In the lines below, output everything from the first line through the line containing "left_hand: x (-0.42" exactly as it is. Pictures are not part of the output.

##### Information provided #####

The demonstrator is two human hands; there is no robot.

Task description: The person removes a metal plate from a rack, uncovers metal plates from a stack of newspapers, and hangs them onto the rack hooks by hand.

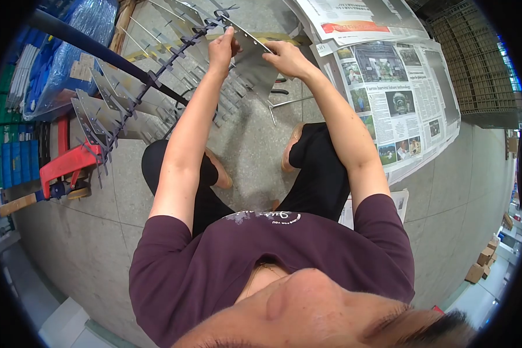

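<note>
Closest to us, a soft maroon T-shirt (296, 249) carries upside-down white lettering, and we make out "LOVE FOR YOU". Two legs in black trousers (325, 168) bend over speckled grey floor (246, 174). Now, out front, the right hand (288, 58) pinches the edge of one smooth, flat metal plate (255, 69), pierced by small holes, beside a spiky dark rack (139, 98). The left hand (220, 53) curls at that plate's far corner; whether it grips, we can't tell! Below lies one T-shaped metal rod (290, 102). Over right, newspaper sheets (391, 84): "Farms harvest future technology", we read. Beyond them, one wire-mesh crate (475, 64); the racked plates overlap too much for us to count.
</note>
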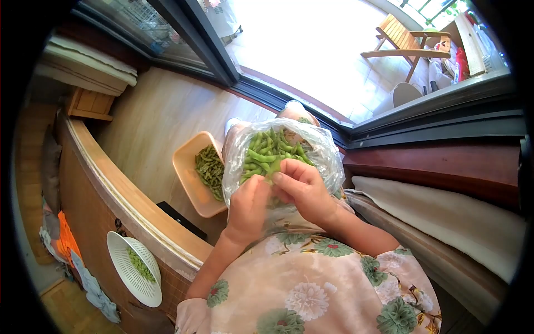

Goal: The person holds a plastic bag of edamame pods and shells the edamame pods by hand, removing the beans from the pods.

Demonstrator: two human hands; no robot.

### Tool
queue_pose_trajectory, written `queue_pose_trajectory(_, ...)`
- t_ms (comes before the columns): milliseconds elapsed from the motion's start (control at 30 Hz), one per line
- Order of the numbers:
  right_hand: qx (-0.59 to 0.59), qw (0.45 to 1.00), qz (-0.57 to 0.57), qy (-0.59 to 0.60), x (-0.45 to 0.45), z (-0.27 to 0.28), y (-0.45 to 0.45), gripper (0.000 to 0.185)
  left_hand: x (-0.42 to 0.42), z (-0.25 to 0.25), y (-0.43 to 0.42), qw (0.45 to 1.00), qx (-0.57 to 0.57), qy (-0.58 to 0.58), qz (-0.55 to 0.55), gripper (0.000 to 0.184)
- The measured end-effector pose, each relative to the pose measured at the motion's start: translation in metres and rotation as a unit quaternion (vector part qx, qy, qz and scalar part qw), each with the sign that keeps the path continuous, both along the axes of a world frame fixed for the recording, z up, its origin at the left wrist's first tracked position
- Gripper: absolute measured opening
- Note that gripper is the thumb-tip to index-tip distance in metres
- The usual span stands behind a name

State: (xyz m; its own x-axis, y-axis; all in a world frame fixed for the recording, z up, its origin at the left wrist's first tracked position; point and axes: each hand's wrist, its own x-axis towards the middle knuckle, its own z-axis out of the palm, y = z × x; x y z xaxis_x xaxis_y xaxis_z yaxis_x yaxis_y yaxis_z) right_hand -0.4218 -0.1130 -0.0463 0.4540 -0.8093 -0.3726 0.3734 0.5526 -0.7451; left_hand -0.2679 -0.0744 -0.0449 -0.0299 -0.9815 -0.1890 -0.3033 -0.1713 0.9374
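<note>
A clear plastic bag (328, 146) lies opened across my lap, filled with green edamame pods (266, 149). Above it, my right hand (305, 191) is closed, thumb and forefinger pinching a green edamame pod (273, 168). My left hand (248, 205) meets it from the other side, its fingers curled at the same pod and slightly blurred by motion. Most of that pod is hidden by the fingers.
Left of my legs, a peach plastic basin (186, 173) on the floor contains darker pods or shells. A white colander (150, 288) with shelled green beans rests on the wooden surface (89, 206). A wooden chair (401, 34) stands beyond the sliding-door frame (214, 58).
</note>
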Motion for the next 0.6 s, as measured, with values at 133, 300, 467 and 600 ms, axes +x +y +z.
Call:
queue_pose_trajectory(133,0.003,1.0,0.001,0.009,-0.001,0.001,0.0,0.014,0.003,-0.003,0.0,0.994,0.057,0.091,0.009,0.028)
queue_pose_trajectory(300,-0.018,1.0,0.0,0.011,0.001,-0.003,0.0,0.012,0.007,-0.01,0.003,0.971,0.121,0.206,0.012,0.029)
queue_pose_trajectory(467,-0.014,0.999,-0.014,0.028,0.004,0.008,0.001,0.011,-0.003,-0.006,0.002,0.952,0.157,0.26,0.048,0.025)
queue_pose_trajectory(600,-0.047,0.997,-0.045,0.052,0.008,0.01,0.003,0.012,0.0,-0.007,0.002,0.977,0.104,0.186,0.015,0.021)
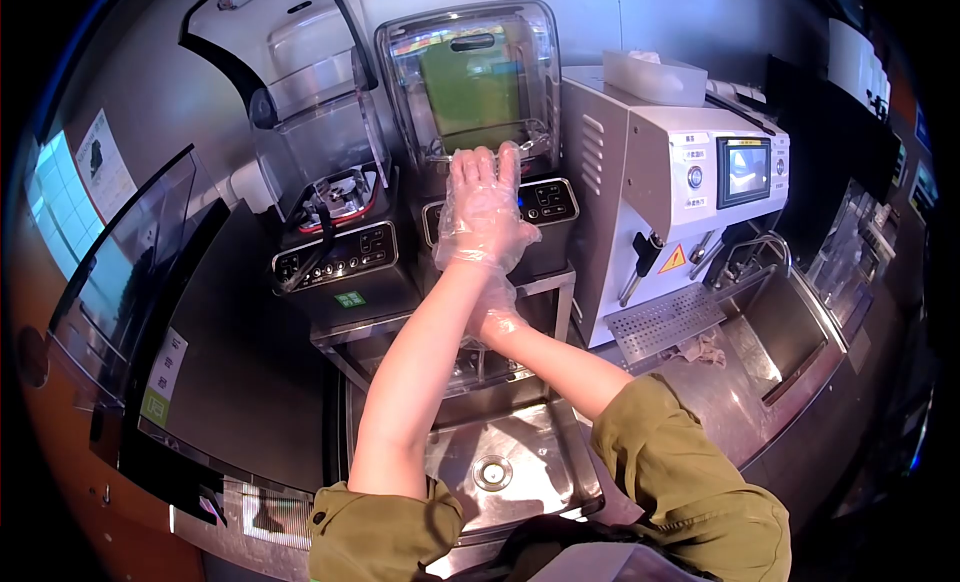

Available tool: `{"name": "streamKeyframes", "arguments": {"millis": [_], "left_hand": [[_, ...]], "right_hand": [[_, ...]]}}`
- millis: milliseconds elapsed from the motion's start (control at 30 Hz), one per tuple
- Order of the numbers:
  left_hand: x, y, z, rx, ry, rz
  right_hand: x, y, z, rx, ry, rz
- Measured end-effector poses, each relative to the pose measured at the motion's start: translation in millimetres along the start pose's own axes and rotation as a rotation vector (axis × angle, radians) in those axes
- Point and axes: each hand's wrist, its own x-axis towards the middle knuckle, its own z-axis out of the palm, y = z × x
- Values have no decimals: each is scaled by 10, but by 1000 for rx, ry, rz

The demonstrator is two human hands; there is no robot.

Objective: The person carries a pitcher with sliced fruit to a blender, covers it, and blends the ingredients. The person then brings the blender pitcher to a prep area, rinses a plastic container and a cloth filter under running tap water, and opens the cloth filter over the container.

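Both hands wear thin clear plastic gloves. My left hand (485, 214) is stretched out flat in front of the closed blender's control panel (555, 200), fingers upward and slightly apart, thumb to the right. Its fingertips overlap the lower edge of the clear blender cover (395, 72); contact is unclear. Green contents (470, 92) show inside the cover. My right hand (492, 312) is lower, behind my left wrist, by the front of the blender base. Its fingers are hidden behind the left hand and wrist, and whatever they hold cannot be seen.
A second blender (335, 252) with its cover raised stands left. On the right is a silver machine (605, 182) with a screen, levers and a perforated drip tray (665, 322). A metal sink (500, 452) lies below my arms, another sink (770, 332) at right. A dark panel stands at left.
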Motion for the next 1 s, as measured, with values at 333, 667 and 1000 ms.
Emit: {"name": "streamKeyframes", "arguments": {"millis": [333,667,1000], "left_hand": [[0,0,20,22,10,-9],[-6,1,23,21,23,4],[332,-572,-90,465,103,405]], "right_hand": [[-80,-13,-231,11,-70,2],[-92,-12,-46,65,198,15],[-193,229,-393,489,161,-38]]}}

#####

» **Answer box**:
The demonstrator is two human hands; there is no robot.

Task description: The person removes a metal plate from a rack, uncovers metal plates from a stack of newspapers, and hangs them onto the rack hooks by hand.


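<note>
Closest to us, a soft maroon T-shirt (296, 249) carries upside-down white lettering, and we make out "LOVE FOR YOU". Two legs in black trousers (325, 168) bend over speckled grey floor (246, 174). Now, out front, the right hand (288, 58) pinches the edge of one smooth, flat metal plate (255, 69), pierced by small holes, beside a spiky dark rack (139, 98). The left hand (220, 53) curls at that plate's far corner; whether it grips, we can't tell! Below lies one T-shaped metal rod (290, 102). Over right, newspaper sheets (391, 84): "Farms harvest future technology", we read. Beyond them, one wire-mesh crate (475, 64); the racked plates overlap too much for us to count.
</note>
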
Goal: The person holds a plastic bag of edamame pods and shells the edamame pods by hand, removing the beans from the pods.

Demonstrator: two human hands; no robot.

### Tool
queue_pose_trajectory, written `queue_pose_trajectory(_, ...)`
- t_ms (comes before the columns): milliseconds elapsed from the motion's start (control at 30 Hz), one per line
- Order of the numbers:
  right_hand: qx (-0.59 to 0.59), qw (0.45 to 1.00), qz (-0.57 to 0.57), qy (-0.59 to 0.60), x (-0.45 to 0.45), z (-0.27 to 0.28), y (-0.45 to 0.45), gripper (0.000 to 0.185)
  left_hand: x (-0.42 to 0.42), z (-0.25 to 0.25), y (-0.43 to 0.42), qw (0.45 to 1.00), qx (-0.57 to 0.57), qy (-0.58 to 0.58), qz (-0.55 to 0.55), gripper (0.000 to 0.184)

Nothing more remains to be added to this answer.